22.02.2016

Zytka wróciła

Przyjechała Zyta. Została oddana z poprzedniej adopcji po ponad 3 miesiącach. Rodzina adopcyjna twierdzi, że przez cały okres próbny dołożyła wszelkich starań by suczkę opanować i wyprowadzić z problemów. Wiele spraw podobno wypracowano, niestety największe problemy pozostały. Rodzina adopcyjna opisuje je jako: "nieprzewidywalne i niesprowokowane napady agresji do niektórych psów i ludzi". Silna dominacja, przeciwstawianie się w domu, napadowe pobudzenia i uciążliwe skakanie na ludzi z silnym łapaniem za ręce.
Podobno opanowano temat załatwiania się w domu, chodzenia na smyczy, zachowania w domu.

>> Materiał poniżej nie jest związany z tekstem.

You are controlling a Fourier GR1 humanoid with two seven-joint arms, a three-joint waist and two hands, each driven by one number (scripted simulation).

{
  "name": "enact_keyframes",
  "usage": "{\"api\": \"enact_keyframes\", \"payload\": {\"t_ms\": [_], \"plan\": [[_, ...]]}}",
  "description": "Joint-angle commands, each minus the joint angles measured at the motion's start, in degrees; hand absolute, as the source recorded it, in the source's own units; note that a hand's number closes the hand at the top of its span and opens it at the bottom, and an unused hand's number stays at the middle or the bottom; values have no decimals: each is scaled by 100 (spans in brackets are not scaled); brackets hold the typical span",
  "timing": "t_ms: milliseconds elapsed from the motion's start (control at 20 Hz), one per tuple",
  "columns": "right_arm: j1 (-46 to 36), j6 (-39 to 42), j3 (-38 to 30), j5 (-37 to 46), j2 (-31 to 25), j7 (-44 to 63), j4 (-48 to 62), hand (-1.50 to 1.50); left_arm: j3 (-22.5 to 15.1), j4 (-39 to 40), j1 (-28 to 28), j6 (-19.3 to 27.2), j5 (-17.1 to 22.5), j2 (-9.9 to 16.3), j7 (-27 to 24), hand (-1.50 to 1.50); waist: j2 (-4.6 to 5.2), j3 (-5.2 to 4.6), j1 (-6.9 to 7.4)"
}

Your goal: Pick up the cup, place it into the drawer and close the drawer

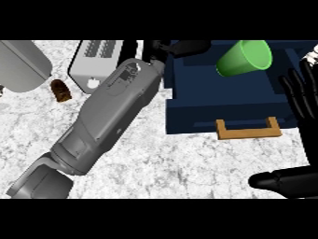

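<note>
Black right hand [311,121] flat, fingers straight, beside the wood handle [249,129]. Left forearm reaches to the drawer's [210,100] far corner; left hand [178,46] mostly hidden, finger state unclear. Green cup [244,57] tilted inside drawer.

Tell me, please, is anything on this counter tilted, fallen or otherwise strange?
Yes. The green cup is tilted, its mouth facing the upper right, over the open blue drawer rather than standing upright. The left robot hand is beside it. The small brown thing near the toaster also leans. The right robot hand rests open.
</note>
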Motion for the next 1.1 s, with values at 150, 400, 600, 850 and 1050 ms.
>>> {"api": "enact_keyframes", "payload": {"t_ms": [150,400,600,850,1050], "plan": [[-346,-61,196,122,66,55,157,-150,-751,751,-360,143,503,-3,-185,150,48,2,-179],[-169,-31,211,159,114,-98,174,-150,-1100,974,-698,212,713,-3,114,150,56,4,-257],[-276,199,22,-225,-181,246,-53,-150,-1478,1354,-691,291,538,-3,115,150,73,5,-321],[-262,124,199,-226,60,91,-77,-150,-1908,1262,-565,537,697,-3,165,-150,99,7,-422],[-127,230,20,-309,-29,-64,50,-150,-1812,1130,-456,458,1028,-3,-128,-150,100,5,-396]]}}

Przez te 3 mies 2 razy odwiedziłam Zytę, za pierwszym razem na początku, wszystko było na dobrej drodze. Dostawałam zdjęcia i sms'y świadczące o wzajemnym uczuciu. Za drugim razem, niedawno, coś mi nie pasowało. To było kilka minut spotkania, ale Zyta zachowywała sie nawet gorzej niż poprzednio. No ale czasami tak sie przy mnie nakręcają, więc czekałam na normalne spotkanie na koniec okresu próbnego.
Przez te 3 miesiące nie dostałam ani jednego telefonu czy sms'a z opisem problemów, czy z prośbą o radę. Podobno korzystali z pomocy behawiorysty, który jednak raczej nie miał szans znać wcześniej Wilczaków. Każdy się stara jak umie. Jeśli ktoś chce pomocy, ode mnie też zawsze ją dostanie.

Z Zytą wyczuwamy się na nowo. Dla mnie nie jest specjalnie problematyczna.
W niedzielę ma przyjechać nowa rodzina, która oceni swoje możliwości na wzięcie Zyty. Mają doświadczenie, mają już jednego Wilczaka z adopcji. Trzymajcie znowu kciuki, gdzieś musi sunia zaparkować na stałe.